- Task statement: The listing that follows should be copied in full, exactly as written.

- Source material:
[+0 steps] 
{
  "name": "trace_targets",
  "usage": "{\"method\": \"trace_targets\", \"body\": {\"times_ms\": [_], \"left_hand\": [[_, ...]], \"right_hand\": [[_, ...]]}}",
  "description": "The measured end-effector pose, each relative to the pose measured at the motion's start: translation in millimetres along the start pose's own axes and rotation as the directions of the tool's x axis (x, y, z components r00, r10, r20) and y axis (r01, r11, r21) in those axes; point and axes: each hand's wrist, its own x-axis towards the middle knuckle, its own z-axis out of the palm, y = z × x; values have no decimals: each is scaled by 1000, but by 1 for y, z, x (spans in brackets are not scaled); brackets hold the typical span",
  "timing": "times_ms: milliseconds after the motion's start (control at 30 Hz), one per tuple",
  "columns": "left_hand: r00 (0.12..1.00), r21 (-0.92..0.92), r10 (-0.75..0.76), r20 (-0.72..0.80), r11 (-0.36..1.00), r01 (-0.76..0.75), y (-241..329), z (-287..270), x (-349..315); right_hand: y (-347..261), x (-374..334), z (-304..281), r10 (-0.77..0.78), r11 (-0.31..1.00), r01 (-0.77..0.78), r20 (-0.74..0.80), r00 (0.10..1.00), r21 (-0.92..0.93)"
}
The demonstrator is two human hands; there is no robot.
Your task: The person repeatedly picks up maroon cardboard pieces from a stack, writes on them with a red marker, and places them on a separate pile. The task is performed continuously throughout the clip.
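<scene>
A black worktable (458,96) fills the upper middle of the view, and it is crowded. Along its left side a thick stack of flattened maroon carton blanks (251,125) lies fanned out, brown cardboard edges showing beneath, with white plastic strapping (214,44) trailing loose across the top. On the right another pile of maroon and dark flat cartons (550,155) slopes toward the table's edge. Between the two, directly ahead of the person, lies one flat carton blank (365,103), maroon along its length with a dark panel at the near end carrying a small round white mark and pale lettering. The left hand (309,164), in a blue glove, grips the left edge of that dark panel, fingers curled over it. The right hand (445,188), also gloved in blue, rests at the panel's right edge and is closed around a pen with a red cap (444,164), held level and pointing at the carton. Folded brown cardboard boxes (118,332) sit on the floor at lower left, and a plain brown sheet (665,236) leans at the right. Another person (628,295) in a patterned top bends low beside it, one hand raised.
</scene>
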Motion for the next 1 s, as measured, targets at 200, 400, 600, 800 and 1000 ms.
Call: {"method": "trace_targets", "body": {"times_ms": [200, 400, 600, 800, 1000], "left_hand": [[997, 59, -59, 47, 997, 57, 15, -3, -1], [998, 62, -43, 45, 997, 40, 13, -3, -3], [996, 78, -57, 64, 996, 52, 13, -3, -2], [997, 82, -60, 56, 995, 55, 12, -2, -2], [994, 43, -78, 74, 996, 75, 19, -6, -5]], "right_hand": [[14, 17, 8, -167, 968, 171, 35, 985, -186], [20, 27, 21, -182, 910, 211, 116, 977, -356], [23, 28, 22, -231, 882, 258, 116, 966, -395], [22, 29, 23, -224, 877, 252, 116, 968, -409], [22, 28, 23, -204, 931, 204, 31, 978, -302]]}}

- Solution to this exercise:
[+0 steps] 
{
  "name": "trace_targets",
  "usage": "{\"method\": \"trace_targets\", \"body\": {\"times_ms\": [_], \"left_hand\": [[_, ...]], \"right_hand\": [[_, ...]]}}",
  "description": "The measured end-effector pose, each relative to the pose measured at the motion's start: translation in millimetres along the start pose's own axes and rotation as the directions of the tool's x axis (x, y, z components r00, r10, r20) and y axis (r01, r11, r21) in those axes; point and axes: each hand's wrist, its own x-axis towards the middle knuckle, its own z-axis out of the palm, y = z × x; values have no decimals: each is scaled by 1000, but by 1 for y, z, x (spans in brackets are not scaled); brackets hold the typical span",
  "timing": "times_ms: milliseconds after the motion's start (control at 30 Hz), one per tuple",
  "columns": "left_hand: r00 (0.12..1.00), r21 (-0.92..0.92), r10 (-0.75..0.76), r20 (-0.72..0.80), r11 (-0.36..1.00), r01 (-0.76..0.75), y (-241..329), z (-287..270), x (-349..315); right_hand: y (-347..261), x (-374..334), z (-304..281), r10 (-0.77..0.78), r11 (-0.31..1.00), r01 (-0.77..0.78), r20 (-0.74..0.80), r00 (0.10..1.00), r21 (-0.92..0.93)"
}
The demonstrator is two human hands; there is no robot.
Your task: The person repeatedly picks up maroon cardboard pieces from a stack, writes on them with a red marker, and places them on a separate pile. The task is performed continuously throughout the clip.
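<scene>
A black worktable (458,96) fills the upper middle of the view, and it is crowded. Along its left side a thick stack of flattened maroon carton blanks (251,125) lies fanned out, brown cardboard edges showing beneath, with white plastic strapping (214,44) trailing loose across the top. On the right another pile of maroon and dark flat cartons (550,155) slopes toward the table's edge. Between the two, directly ahead of the person, lies one flat carton blank (365,103), maroon along its length with a dark panel at the near end carrying a small round white mark and pale lettering. The left hand (309,164), in a blue glove, grips the left edge of that dark panel, fingers curled over it. The right hand (445,188), also gloved in blue, rests at the panel's right edge and is closed around a pen with a red cap (444,164), held level and pointing at the carton. Folded brown cardboard boxes (118,332) sit on the floor at lower left, and a plain brown sheet (665,236) leans at the right. Another person (628,295) in a patterned top bends low beside it, one hand raised.
</scene>
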Motion for the next 1 s, as measured, targets at 200, 400, 600, 800 and 1000 ms.
Call: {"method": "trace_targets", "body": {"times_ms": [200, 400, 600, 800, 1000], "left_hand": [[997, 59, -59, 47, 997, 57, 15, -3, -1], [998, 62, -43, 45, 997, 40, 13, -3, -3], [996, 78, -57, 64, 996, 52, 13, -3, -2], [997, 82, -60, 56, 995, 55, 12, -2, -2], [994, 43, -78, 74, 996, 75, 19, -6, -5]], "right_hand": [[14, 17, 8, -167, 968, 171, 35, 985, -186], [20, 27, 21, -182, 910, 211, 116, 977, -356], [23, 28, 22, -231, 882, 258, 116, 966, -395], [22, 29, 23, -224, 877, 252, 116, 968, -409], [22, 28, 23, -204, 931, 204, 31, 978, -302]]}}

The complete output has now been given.